Thanks in advance for the help  #### ronsimpson

Joined Oct 7, 2019
684
I think there is an error in the data sheet. 'Max voltage on mode pin is 5.5V' One diagram shows a 5.6V Zener I think it should be a 5.1V Zener.
It is clear that when the switch is at "off" the voltage is 0V.
When the switch is in "on" the voltage is the Zener voltage. I think 5.1V but maybe 5.6V which is over spec.
In "mute" mode the voltage should be about 2.6V +/-0.4V.
Assume Zener=5.0V for the sake of round numbers. R4 makes the top half of a voltage divider. Likely in side the IC there is a second 39K to ground. The two 39K resistor will cause of voltage of 1/2 Zener voltage. 5.0V/2=2.5V. I think the resistor inside the IC is 39k not 100k.

• Yami

#### Yami

Joined Jan 18, 2016
282
I think there is an error in the data sheet. 'Max voltage on mode pin is 5.5V' One diagram shows a 5.6V Zener I think it should be a 5.1V Zener.
It is clear that when the switch is at "off" the voltage is 0V.
When the switch is in "on" the voltage is the Zener voltage.

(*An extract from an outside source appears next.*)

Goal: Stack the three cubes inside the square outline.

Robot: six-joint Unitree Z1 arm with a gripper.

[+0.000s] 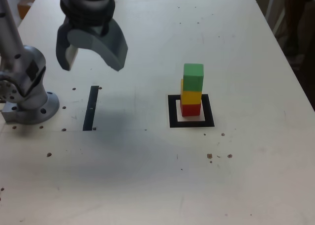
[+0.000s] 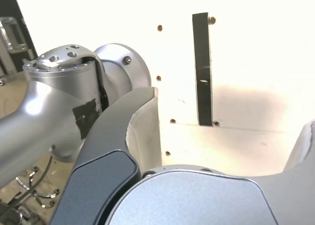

I think 5.1V but maybe 5.6V which is over spec.
In "mute" mode the voltage should be about 2.6V +/-0.4V.
Assume Zener=5.0V for the sake of round numbers. R4 makes the top half of a voltage divider. Likely in side the IC there is a second 39K to ground. The two 39K resistor will cause of voltage of 1/2 Zener voltage. 5.0V/2=2.5V.
View attachment 207453
I think the resistor inside the IC is 39k not 100k.
Thanks @ronsimpson, I didn't mean only this instance. But in general. This was what I was messing around today. Can I ask though how you deduced that its a 39K resistor inside the IC.

#### ronsimpson

Joined Oct 7, 2019
684
I tried to explain that "mute" is defined by 2.6V+/-0.4V.
R4=39k. All this we know.
What we need to find is what resistor, along with a R4=39k, will take 5.1V and reduce it to 2.6V. (voltage divider formula)

• Yami

#### Alec_t

Joined Sep 17, 2013
11,324
But in general.
There is no 'in general'. Different ICs have different internal components.

• Yami